● What to do
Look through the lines below; wherever the word "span" appears, copy that line.

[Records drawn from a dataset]
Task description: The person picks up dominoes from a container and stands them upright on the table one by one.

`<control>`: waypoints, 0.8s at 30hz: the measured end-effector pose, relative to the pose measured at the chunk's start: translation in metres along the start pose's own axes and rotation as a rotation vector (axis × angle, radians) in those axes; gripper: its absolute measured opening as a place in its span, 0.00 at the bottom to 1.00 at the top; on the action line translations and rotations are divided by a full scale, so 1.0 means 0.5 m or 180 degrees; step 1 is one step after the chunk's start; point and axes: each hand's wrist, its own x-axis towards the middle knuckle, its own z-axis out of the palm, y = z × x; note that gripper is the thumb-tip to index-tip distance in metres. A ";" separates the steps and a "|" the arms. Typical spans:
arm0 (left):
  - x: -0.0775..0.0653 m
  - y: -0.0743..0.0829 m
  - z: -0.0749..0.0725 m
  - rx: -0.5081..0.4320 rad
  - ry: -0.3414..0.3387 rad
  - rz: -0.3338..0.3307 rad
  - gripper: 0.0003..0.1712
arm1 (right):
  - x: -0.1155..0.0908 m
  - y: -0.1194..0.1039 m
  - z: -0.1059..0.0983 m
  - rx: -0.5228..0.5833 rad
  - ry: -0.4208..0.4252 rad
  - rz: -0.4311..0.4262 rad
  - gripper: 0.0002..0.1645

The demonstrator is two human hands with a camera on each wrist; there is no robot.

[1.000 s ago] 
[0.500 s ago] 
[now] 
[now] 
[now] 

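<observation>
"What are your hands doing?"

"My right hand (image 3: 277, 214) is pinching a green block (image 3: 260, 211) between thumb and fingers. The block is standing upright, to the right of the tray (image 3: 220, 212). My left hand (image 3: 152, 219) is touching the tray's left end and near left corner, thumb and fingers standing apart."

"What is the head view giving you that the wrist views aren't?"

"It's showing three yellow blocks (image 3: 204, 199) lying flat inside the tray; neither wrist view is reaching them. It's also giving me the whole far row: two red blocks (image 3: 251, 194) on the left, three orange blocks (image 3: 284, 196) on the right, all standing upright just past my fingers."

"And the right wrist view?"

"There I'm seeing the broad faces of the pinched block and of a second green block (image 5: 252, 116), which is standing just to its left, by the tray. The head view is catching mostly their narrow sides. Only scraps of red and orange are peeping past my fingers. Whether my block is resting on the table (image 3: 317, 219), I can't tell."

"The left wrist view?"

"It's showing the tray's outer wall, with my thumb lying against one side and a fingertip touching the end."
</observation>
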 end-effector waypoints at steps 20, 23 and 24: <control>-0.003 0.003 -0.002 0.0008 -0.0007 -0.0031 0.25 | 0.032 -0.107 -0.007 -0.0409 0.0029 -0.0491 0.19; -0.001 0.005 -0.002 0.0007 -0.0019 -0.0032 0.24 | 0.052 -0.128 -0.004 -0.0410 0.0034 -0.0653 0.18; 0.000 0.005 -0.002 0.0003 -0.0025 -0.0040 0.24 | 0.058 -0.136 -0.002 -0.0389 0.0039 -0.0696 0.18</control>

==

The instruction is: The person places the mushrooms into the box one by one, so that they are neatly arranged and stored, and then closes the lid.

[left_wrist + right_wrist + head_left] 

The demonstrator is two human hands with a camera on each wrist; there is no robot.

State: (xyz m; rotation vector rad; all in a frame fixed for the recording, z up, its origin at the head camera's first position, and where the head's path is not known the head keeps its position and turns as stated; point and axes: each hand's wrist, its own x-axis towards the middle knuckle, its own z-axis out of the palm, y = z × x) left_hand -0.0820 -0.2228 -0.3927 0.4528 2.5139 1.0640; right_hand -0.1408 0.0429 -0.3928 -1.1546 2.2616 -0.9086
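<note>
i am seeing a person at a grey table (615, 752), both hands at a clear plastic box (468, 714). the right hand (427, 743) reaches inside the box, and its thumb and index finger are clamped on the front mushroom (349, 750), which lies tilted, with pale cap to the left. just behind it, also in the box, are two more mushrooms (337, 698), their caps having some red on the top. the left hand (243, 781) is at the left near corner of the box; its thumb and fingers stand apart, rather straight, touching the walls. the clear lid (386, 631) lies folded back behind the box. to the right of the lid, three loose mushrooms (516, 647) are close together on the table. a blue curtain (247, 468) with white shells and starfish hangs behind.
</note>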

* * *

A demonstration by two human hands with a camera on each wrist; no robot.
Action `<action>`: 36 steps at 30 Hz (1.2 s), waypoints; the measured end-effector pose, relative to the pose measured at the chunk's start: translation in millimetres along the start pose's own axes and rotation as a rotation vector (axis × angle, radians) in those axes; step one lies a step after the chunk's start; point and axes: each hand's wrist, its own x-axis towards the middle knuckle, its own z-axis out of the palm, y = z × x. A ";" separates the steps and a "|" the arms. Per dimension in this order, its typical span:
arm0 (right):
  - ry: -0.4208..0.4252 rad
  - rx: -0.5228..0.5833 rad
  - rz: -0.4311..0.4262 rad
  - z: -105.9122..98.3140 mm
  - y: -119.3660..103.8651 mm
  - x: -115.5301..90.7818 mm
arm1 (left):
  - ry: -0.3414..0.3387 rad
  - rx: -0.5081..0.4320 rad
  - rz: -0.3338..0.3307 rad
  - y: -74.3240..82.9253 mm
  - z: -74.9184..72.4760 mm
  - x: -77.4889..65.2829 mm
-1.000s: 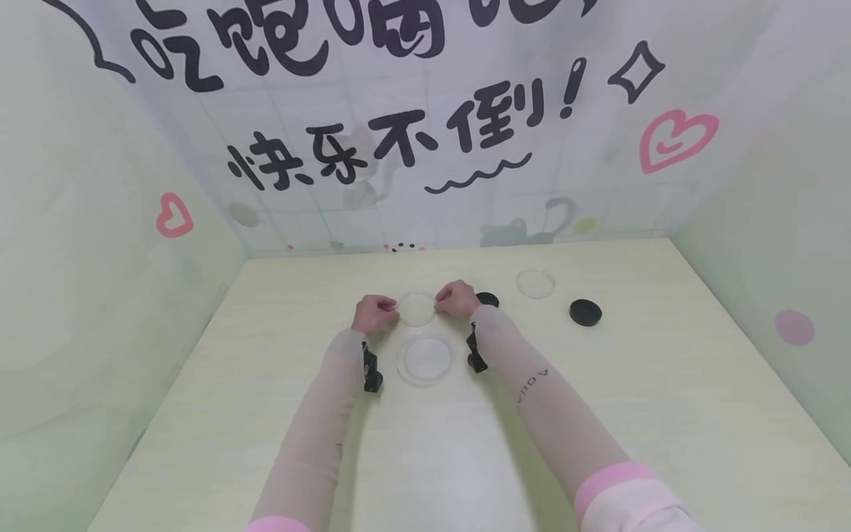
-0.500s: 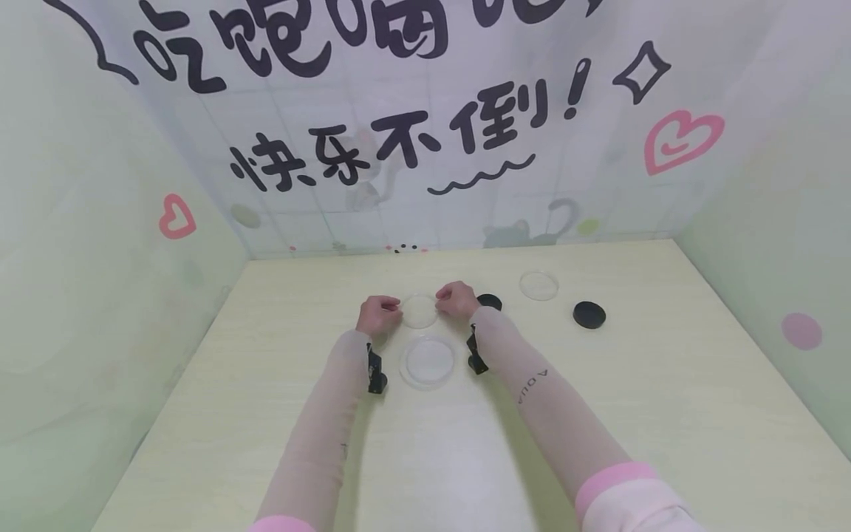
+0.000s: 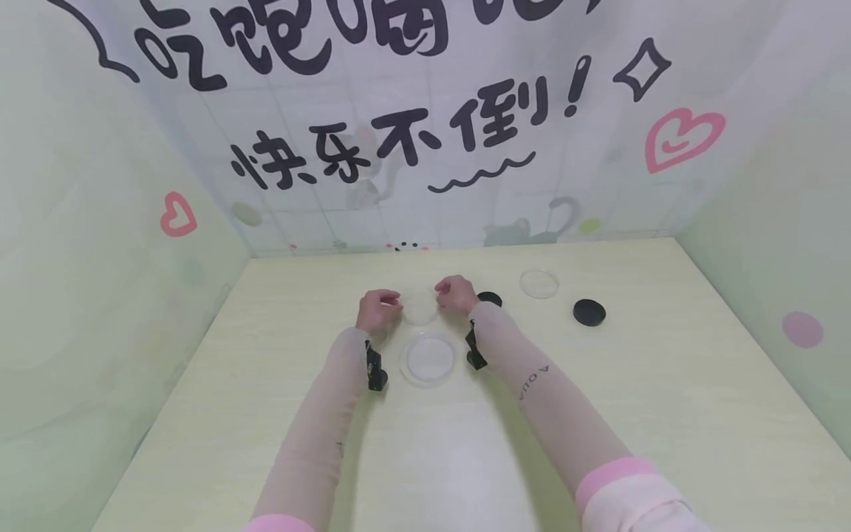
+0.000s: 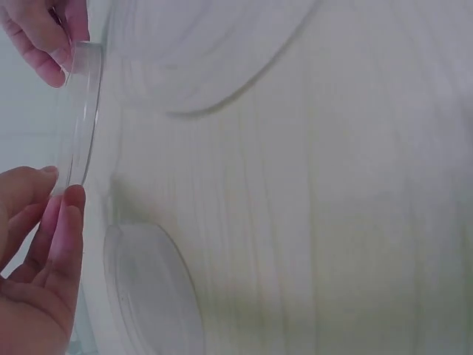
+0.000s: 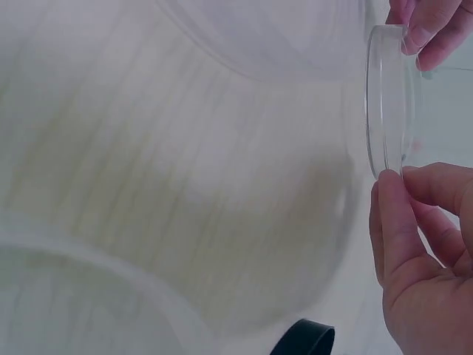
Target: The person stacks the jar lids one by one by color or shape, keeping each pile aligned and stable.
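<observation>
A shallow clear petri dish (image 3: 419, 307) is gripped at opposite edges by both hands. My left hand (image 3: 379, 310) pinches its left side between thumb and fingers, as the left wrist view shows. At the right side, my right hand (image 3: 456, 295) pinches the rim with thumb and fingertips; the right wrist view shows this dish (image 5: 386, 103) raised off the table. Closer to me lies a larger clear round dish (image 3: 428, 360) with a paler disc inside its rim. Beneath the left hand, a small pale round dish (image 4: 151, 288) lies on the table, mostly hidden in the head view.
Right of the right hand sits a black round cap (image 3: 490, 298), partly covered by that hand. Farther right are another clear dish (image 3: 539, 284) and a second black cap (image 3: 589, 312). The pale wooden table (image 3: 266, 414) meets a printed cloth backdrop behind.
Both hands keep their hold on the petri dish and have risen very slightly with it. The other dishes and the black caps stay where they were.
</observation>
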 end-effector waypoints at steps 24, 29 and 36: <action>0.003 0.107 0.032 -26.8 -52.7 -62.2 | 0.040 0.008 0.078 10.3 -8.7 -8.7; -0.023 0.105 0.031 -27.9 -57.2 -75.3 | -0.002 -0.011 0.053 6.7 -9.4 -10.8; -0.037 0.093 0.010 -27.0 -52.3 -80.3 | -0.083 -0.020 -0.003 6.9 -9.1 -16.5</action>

● Response area
`<control>`: waypoints, 0.8s at 30hz: the measured end-effector pose, relative to the pose measured at the chunk's start: translation in metres along the start pose's own axes and rotation as a rotation vector (axis × angle, radians) in those axes; gripper: its absolute measured opening as a place in its span, 0.00 at the bottom to 1.00 at the top; on the action line translations and rotations are divided by a full scale, so 1.0 means 0.5 m or 180 degrees; step 1 is one step after the chunk's start; point and axes: each hand's wrist, its own x-axis towards the middle knuckle, its own z-axis out of the palm, y = z × x; note that gripper is the thumb-tip to index-tip distance in metres. A ";" separates the steps and a "|" the arms. Typical spans:
Action `<action>`: 36 steps at 30 Hz (1.2 s), waypoints; the measured end-effector pose, relative to the pose measured at the chunk's start: translation in millimetres along the start pose's own axes and rotation as a rotation vector (axis × angle, radians) in those axes; step one lies a step after the chunk's start; point and axes: each hand's wrist, its own x-axis towards the middle knuckle, its own z-axis out of the palm, y = z × x. A ";" separates the steps and a "|" the arms. Per dimension in this order, its typical span:

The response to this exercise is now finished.